I don't know why I ended up looking at an old version of Data.Text but the
copy function has been around for a year, since 0.11.3.0.
http://hackage.haskell.org/package/text-1.1.1.2/docs/Data-Text.html#copy ?
you'll want to use it for this use case.
On Mon, May 12, 2014 at 9:54 AM, Bob Ippolito <[email protected]> wrote:
> I haven't looked closely but I suspect if you use foldM to build your Map
> rather than untilM it might consume less memory since you won't be
> allocating this big list.
>
> BUT? the real reason why the memory usage is so much higher than you
> expect is because slicing a Data.Text is an O(1) operation that shares the
> underlying buffer between the original and the slice. Calling T.words will
> ensure that the full original line stays around. You can see this in the
> implementation:
>
> http://hackage.haskell.org/package/text-0.11.2.0/docs/src/Data-Text.html#words
>
> This behavior is documented somewhat near there in the docs, but I think
> it should really be a top-level thing:
> http://hackage.haskell.org/package/text-0.11.2.0/docs/Data-Text.html#g:18
>
> I don't know what function to use to force the array to be copied,
> hopefully there is one! Erlang's binaries work similarly and there is a
> copy function for them for exactly this purpose:
> http://www.erlang.org/doc/man/binary.html
>
> -bob
>
>
>
> On Sun, May 11, 2014 at 4:24 AM, Jan Snajder <[email protected]> wrote:
>
>> Dear all,
>>
>> I'm trying to implement a simple file-based database. I apparently have
>> a space leak, but I have no clue where it comes from.
>>
>> Here's the file-based database implementation:
>> http://pastebin.com/QqiqcXFw
>>
>> The idea to have a database table in a single textual file. One line
>> equals one table row. The fields within a row are whitespace separated.

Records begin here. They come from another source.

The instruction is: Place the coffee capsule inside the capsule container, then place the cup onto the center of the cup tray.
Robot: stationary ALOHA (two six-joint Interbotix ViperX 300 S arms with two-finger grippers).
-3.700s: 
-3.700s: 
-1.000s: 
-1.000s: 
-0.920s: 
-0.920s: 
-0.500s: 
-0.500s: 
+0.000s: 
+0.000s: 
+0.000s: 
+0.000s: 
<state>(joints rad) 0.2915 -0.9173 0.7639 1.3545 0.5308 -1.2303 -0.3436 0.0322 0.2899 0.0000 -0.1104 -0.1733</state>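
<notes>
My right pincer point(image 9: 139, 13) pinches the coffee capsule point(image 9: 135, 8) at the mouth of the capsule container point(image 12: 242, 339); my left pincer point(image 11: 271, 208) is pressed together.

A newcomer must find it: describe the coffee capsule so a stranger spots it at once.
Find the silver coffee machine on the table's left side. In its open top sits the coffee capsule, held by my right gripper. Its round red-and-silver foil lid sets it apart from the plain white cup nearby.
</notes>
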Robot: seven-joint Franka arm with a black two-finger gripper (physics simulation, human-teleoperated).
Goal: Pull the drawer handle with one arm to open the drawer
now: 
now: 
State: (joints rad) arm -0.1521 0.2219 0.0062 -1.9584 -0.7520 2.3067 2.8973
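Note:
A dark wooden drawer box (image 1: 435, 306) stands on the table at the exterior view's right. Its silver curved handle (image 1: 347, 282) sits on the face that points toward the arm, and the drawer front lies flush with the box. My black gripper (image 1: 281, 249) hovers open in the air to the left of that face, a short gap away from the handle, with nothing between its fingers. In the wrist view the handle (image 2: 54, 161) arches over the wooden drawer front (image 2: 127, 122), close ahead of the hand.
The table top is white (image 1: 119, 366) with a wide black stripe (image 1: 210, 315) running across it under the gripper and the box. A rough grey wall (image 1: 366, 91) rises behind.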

>> The first field is the key. Because I'd like to work with large files, I
>> don't want to load the whole file into memory. Instead, I'd like to be
>> able to fetch the rows on demand, by keys. Thus I first create an index
>> that links keys to file seeks. I use the readerT to add the index to the
>> IO monad.
>>
>> For testing, I use a dummy table produced as follows:
>>
>> import System.IO
>> import Text.Printf
>> import Control.Monad
>>
>> row = unwords [printf "field%03d" (i::Int) | i <- [1..999]]
>>
>> main = do
>> forM_ [1..250000] $ \i ->
>> putStrLn $ printf "row%06d %s" (i::Int) row
>>
>> This generates a 2.1G textual file, which I store on my disk.
>>
>> The testing code:
>>
>> import FileDB
>> import qualified Data.Text as T
>> import Text.Printf
>> import Control.Applicative
>> import Control.Monad
>> import Control.Monad.Trans
>> import System.IO
>> import System.Environment
>>
>> main = do
>> (f:_) <- getArgs
>> t <- openTable f
>> runDB t $ do
>> ks <- getKeys
>> liftIO $ do
>> putStrLn . printf "%d keys read" $ length ks
>> putStrLn "Press any key to continue..."
>> getChar
>> forM_ ks $ \k -> do
>> Just r <- getRow k
>> liftIO . putStrLn $ printf "Row \"%s\" has %d fields"
>> (T.unpack k) (length r)
>>
>> When I run the test on the 2.1GB file, the whole program consumes 10GB.
>>
>> 6GB seem to be allocated after the index is built (just before entering
>> the forM_ function). The remaining 4GB are allocated while fetching all
>> the rows.
>>
>> I find both things difficult to explain.
>>
>> 6GB seems too much for the index. Each key is 9 characters (stored as
>> Data.Text), and I have 250K such keys in a Data.Map. Should this really
>> add up to 6GB?
>>
>> Also, I have no idea why fetching all the rows, one by one, should
>> consume any additional memory. Each row is fetched and its length is
>> computed and printed out. I see no reason for the rows to be retained in
>> the memory.
>>
>> Here's the memory allocation summary:
>>
>> > 1,093,931,338,632 bytes allocated in the heap
>> > 2,225,144,704 bytes copied during GC
>> > 4,533,898,000 bytes maximum residency (26 sample(s))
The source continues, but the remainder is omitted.